Flora memutar matanya. "Alasan banget."
Sebelum perdebatan kecil mereka berlanjut, suara Bagas terdengar dengan nada tegas. "Udah-udah, ribut mulu. Andra, siapin mesin kopi. Flora, balik ke dapur, angetin pastry."
"Siap, Baang~" serentak Andra dan Flora menjawab dengan nada bercanda.
Bagas hanya mendengus sambil menggelengkan kepala, sementara Andra bergegas menuju area mesin kopi, mulai menyalakan alat dan memastikan semuanya siap untuk malam yang panjang. Meski hari ini melelahkan, ia tahu bekerja di kafe ini selalu membawa kesenangan tersendiri.
...
Jam kerja malam itu akhirnya berakhir. Aroma kopi yang tadinya memenuhi udara mulai memudar, dan suasana kafe yang sebelumnya ramai kini hanya menyisakan mereka bertiga. Bagas sibuk memasang gembok pada pintu kaca, memastikan semuanya terkunci dengan baik sebelum meninggalkan tempat itu.

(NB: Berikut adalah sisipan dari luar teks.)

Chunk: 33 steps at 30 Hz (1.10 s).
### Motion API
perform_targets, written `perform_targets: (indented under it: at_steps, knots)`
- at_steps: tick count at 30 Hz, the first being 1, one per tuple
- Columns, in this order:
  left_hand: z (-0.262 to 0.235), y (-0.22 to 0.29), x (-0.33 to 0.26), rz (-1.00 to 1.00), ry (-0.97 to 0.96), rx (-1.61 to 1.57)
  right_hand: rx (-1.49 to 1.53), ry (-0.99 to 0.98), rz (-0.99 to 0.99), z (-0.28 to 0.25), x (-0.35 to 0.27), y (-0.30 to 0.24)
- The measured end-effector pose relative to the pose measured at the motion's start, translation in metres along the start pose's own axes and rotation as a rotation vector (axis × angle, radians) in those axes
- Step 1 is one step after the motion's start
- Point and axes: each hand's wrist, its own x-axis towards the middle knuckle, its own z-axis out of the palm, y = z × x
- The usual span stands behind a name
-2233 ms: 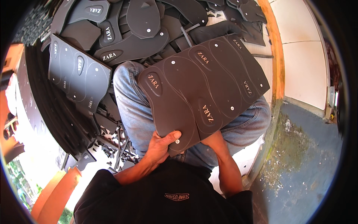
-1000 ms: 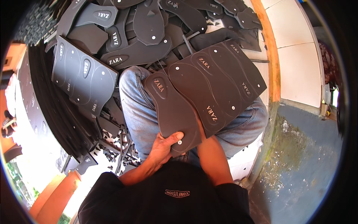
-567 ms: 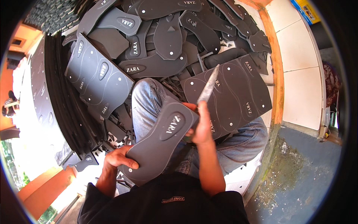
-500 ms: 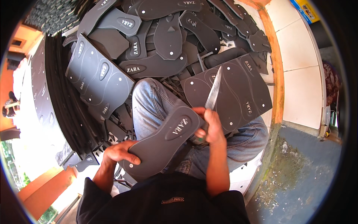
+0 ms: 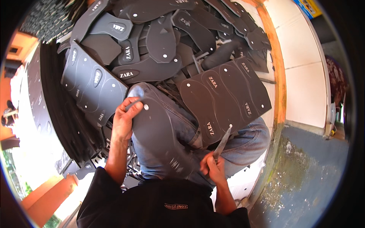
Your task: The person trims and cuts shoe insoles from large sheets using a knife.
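Note:
Over my left thigh, my left hand (image 5: 125, 119) pinches the far end of a dark grey foam sandal sole (image 5: 155, 131), thumb beside its white dot. The sole's printed near end hangs toward my lap and is blurred. Lower and to the right, my right hand (image 5: 214, 167) is wrapped round a knife (image 5: 223, 142); its blade points up and away, apart from the sole. Past the blade tip, a printed foam sheet (image 5: 230, 98) with sole outlines lies against my right knee. The knife's handle is mostly hidden in my fingers.
A second outlined sheet (image 5: 95, 83) leans beyond my left knee. Several cut soles (image 5: 161, 41) and dark offcuts are heaped ahead. Stacked black sheets (image 5: 66, 110) stand at the left. A wooden edge (image 5: 280, 87) borders white tiles (image 5: 306, 79) on the right.
The sole has swung round, its printed end now nearest me. My left hand has moved farther away with it. My right hand and the knife have come nearer, off the sole.

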Motion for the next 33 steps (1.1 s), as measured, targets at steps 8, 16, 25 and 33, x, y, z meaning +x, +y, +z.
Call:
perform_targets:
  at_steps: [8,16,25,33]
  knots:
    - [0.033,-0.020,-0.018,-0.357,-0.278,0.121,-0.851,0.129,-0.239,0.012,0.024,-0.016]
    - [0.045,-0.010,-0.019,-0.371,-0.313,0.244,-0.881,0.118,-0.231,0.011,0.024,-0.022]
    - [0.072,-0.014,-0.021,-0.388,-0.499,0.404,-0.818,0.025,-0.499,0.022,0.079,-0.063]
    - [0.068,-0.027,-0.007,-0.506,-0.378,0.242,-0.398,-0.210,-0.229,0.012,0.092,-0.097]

Di sisi lain, Andra sedang membantu Flora meregangkan tubuhnya yang mungil. Gadis itu berdiri dengan kedua tangan diangkat ke atas, sementara Andra berdiri di belakangnya, menekan perlahan punggungnya agar otot-ototnya lebih rileks.

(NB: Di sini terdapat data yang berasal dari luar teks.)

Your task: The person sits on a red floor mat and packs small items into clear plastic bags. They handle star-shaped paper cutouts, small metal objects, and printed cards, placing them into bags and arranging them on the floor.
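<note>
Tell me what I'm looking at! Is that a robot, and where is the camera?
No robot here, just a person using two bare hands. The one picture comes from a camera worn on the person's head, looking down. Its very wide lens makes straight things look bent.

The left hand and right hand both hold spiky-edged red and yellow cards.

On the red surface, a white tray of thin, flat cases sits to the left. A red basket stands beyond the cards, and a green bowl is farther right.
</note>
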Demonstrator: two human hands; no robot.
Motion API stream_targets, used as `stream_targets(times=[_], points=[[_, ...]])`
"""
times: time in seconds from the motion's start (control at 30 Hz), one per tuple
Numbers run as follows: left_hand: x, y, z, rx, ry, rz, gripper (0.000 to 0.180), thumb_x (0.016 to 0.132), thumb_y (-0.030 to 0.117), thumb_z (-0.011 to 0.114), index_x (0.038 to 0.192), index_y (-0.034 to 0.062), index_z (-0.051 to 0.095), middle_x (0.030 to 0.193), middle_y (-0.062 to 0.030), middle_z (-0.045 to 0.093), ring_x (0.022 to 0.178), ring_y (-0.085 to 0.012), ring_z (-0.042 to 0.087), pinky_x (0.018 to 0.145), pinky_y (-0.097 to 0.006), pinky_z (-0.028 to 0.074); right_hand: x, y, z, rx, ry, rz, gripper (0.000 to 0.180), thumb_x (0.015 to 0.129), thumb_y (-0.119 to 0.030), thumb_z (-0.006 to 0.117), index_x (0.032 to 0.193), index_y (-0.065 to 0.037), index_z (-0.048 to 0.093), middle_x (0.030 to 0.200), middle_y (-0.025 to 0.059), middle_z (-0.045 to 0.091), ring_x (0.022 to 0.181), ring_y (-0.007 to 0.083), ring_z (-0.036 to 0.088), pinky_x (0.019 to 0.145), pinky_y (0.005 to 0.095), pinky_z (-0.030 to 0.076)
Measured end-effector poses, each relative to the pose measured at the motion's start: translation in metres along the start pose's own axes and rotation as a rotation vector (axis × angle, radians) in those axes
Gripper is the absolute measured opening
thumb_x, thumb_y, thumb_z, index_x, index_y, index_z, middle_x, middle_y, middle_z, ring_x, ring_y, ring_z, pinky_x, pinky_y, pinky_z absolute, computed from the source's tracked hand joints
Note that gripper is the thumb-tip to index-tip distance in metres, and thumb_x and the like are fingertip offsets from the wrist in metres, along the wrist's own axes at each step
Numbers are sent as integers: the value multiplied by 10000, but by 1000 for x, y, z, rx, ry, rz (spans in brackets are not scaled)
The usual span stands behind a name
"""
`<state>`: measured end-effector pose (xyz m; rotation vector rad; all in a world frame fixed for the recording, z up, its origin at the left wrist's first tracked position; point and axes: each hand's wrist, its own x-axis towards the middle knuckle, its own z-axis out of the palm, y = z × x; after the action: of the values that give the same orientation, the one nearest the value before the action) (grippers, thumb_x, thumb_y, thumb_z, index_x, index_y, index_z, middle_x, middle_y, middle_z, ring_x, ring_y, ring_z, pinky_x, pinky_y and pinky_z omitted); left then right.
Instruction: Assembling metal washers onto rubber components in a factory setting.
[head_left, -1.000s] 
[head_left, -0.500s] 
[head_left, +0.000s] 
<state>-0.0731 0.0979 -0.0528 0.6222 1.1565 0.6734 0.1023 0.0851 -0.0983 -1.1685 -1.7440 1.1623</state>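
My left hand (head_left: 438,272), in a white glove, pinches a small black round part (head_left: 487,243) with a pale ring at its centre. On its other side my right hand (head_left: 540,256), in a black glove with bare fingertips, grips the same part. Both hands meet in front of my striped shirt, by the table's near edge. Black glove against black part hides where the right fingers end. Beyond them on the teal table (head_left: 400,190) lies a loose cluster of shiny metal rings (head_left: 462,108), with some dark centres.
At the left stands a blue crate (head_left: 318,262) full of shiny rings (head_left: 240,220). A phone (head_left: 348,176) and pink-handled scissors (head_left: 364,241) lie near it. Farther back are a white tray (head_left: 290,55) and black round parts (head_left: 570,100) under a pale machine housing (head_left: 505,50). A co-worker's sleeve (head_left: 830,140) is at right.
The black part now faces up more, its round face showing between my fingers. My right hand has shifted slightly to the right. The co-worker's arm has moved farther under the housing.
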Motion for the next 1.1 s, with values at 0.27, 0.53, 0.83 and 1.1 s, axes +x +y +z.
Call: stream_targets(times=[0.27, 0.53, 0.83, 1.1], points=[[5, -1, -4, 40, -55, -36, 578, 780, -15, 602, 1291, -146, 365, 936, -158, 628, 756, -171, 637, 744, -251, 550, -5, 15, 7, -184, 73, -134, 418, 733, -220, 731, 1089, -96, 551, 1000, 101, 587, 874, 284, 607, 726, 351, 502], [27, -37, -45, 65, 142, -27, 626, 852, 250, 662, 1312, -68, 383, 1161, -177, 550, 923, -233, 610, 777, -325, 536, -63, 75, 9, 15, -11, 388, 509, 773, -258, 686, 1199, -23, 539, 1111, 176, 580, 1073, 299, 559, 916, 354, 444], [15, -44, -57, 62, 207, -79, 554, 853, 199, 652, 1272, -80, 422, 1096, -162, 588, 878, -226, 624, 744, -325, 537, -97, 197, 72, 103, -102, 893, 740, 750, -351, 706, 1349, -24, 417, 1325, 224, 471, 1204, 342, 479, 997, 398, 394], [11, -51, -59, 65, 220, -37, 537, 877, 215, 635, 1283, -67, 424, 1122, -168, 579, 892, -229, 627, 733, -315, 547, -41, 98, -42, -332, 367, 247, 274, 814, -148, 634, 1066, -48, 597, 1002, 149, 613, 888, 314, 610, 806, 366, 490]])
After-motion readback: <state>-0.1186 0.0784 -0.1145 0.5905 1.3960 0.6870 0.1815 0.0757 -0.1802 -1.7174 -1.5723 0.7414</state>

"Tarik napas... satu... dua... keluarkan..." ucap Andra seperti instruktur yoga.
Flora mendengus. "Heh, lo kira gue ibu hamil?" gerutunya sambil melirik tajam ke arah Andra.
Andra hanya terkekeh, tak menggubris protesnya.
Sementara itu, Bagas yang sudah selesai mengunci pintu berbalik menghadap mereka. "Ndra, lo temenin Flora balik bisa, kan? Gue masih ada urusan."
Andra menoleh dan mengangkat bahu santai. "Bisa, bang. Bocah ini aman sama gue," jawabnya, sebelum mengacak rambut Flora dengan jahil.
Refleks, Flora langsung memukul lengan Andra dengan ekspresi kesal. "Stop ngacak-ngacak rambut gue, bego!"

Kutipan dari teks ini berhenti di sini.